In his short story, Denzel Sarkodie-Addo depicts how ‘just like black people have historically been disenfranchised and made to feel like we have lost a lot of our power amongst our own communities; so have the trees, which allows them to build a bond.‘
This short story is the second of three, chronicling a fantasised relationship between black people and trees. The collection transcends different time periods throughout history, magnifying events that were/are issues for black people.
Of course they had torches lit with fires, and their hands clung to his tattered clothes and parts of his flesh, as they dragged him across the field in my direction. The man they were dragging? His skin was brown like mine. But human skin is so soft, and his had bruises and cuts all over it. Tears ran down his swollen cheeks, down to the snot and the blood around his mouth, as his body continued to leave a dark trail through the grass. He had curly black hair, with leaves and turf in it, unlike my green bushy head of hair. Either they had taken him with no shoes, or they had come off while he was being dragged, either way, he wore nothing on his feet except blood stains. The jeering crowd’s faces were menacingly glowing with orange light from the fire, as spit formulated from their mouths and their eyes widened with joy. I’d never seen this particular group of people before, but over the last 20 years I had come to know this face very well. The face of anger, and frustration.
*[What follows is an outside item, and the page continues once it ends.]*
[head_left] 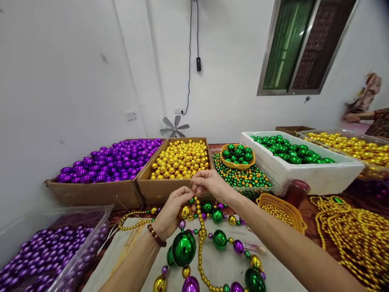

A face of vindication, and power. And there was no doubt in my mind why they coming my way. The boy was going to be lynched on me. He wouldn’t be the first, and wouldn’t be the last.
They lifted him up and threw him against me.
‘Y-y-you want me to beg or somm hmm?’ His lips quivered as he lowered and raised his head. His eyes glazed in the fire. ‘My boy’s gon know his daddy, feared nothin in this lifetime. He gon-‘
One of crowd members booted the man across the face making him drop, and blood from his mouth touched the grass by my roots. This made the crowd jeer again, and wave their torches. The man that had kicked him stepped forward, and lifted him up to his knees. ‘Your boy ain’t gon know nuttin bout you, boy. We gon’ shovel a nice spot for you, boy! You gon tellem bout fear from the grave?’ He tightened his grip on his shirt collars, as he said this. ‘Lot of your people believe in spirits and incantations, so if you do manage it, tell your boy to fear two things. The white man, and God.’ He spat on the black man, and threw him back to the ground as two other men emerged from the crowd with a long rope in their hands.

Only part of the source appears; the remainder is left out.